Nylon sails reaching a height of 20m suspended between floor and ceiling, a labyrinthine sequence of tents inhabited by curious objects and machines and a steep hill with a factory producing arrowheads and axe heads out of soap. The Danish artist FOS, who is also featured at the Venice Biennial at the moment, has claimed the Sculpture Street at the National Gallery of Denmark
for his own, transforming the 2,000m2 space into an enormous, interactive, and intriguing total installation with the aid of the Austrian/Italian artists duo Krüger & Pardeller.
The words are those of FOS (Thomas Poulsen, b. 1971) and sum up his fundamental view of how the visual arts are distinct from other types of art and expression. Whereas design folds itself up around its function and aesthetic, art is a distinctive space with wide-ranging potential. Art is anything but a closed-off reservation. FOS' own works fuse sculpture, design, and architecture in a hybrid form. Under the common heading of Social Design; his own genre definition, his works create settings for social encounters, activities, and experiences. One example would be Osloo, his floating contribution to this years Venice Biennial, or the much-debated redesign of a shelter for homeless men in Copenhagen that he created together with his colleague Kenneth Balfelt in 2006. FOS views art as a platform for social interaction. Art is created, but also creates something links and relationships between the work and human beings and between human beings themselves which reach far beyond the artists intention and control.

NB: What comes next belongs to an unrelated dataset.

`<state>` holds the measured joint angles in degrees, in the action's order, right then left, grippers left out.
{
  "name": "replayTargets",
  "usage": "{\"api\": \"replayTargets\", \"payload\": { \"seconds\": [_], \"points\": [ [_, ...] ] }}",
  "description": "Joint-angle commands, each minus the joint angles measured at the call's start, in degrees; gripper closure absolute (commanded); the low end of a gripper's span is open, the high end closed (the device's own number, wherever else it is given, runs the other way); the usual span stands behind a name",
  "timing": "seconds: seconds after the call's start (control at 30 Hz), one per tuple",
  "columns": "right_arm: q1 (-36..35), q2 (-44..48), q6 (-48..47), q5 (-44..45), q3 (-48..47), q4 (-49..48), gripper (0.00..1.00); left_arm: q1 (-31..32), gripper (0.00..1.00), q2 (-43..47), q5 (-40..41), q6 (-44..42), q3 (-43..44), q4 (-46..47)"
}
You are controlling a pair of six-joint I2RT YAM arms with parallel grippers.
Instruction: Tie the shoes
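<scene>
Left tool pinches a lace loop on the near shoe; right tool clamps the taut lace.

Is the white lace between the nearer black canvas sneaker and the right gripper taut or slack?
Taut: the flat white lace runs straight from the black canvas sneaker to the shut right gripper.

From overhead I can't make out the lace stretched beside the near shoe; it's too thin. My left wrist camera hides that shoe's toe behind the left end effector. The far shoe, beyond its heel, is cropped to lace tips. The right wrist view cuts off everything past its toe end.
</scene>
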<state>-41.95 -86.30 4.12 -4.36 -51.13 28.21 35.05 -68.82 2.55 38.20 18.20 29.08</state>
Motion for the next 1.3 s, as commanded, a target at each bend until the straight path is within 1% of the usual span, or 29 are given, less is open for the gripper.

Taking his point of departure in the concept of Social Design, FOS has proven himself to be a distinctive, original figure within the Danish and international art scene. Combining the subtle with the eyecatching and playfulness with social indignation, his installations have challenged audiences and the spaces they occupy, regardless of whether these are found at museums, galleries, art dealers, or the public space. FOS is very much aware of his own role and responsibilities as an artist, and he insists that art can make a difference in society. He never sets out to moralise or advocate particular political views. Rather, his works should be viewed as explorations of and alternatives to the systems that more or less overtly govern and regulate our behaviour and interaction.
One Language Traveller
The exhibition, which is held under the auspices of x-rummet at the National Gallery of Denmark, unfolds itself as an odd zigzagging journey through the Gallerys vast Sculpture Street. Visitors pass through tall membranes, colourful tent spaces with uneven clay floors, and passages featuring streetlamps and grates to finally reach a large hill made out of earth. On its top is a factory producing a kind of primordial design: arrowheads and axe heads made out of soap. During your journey you come across a range of objects, materials, machines, and sounds that accentuate the sense of being on a strange and uncertain journey that keeps branching out in new directions, both mentally and physically, only to sometimes have those branches merge again to form new sequences. In this sense FOS' installation is reminiscent of a huge organism; a structure which, rather than supplying answers, throws our thoughts, body, and conversation in all directions. At the invitation of FOS, the Austrian-Italian artists duo Krüger & Pardeller has contributed a machine sculpture to the exhibition.
FOS graduated from the Royal Academy of Fine Arts in Copenhagen in 1999 and now lives and works in Copenhagen. He has exhibited his works in many places in Denmark and abroad. He received the Danish Arts Foundations three-year grant in 2006 and the Carl Nielsen and Anne Marie Carl-Nielsens Grant in 2010.